* **TASK DETAILS**:
The whole listing that follows, pictures excepted, should be printed again exactly as given.

* **GIVEN INFORMATION**:
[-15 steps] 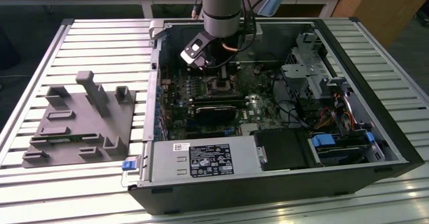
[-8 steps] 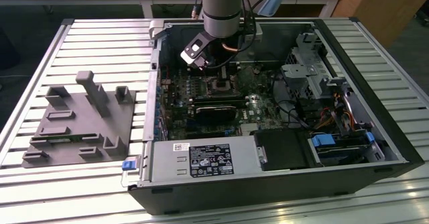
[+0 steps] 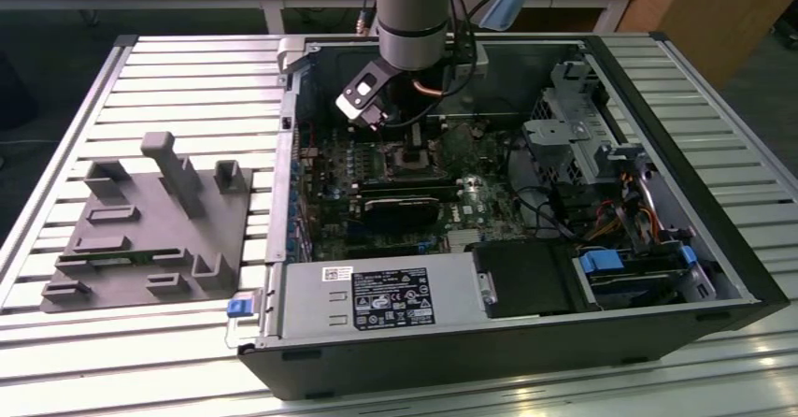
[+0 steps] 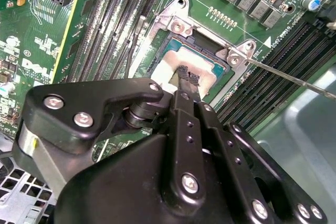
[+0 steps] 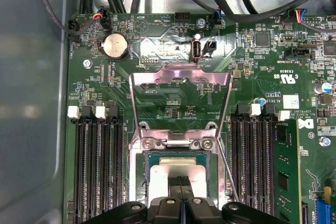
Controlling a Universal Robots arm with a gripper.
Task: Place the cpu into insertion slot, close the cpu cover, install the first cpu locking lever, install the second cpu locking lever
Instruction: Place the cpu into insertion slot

* **RESPONSE BOX**:
[-15 steps] 
[-8 steps] 
[+0 steps] 
[+0 steps] 
[+0 steps] 
Controlling a Universal Robots arm with a gripper.
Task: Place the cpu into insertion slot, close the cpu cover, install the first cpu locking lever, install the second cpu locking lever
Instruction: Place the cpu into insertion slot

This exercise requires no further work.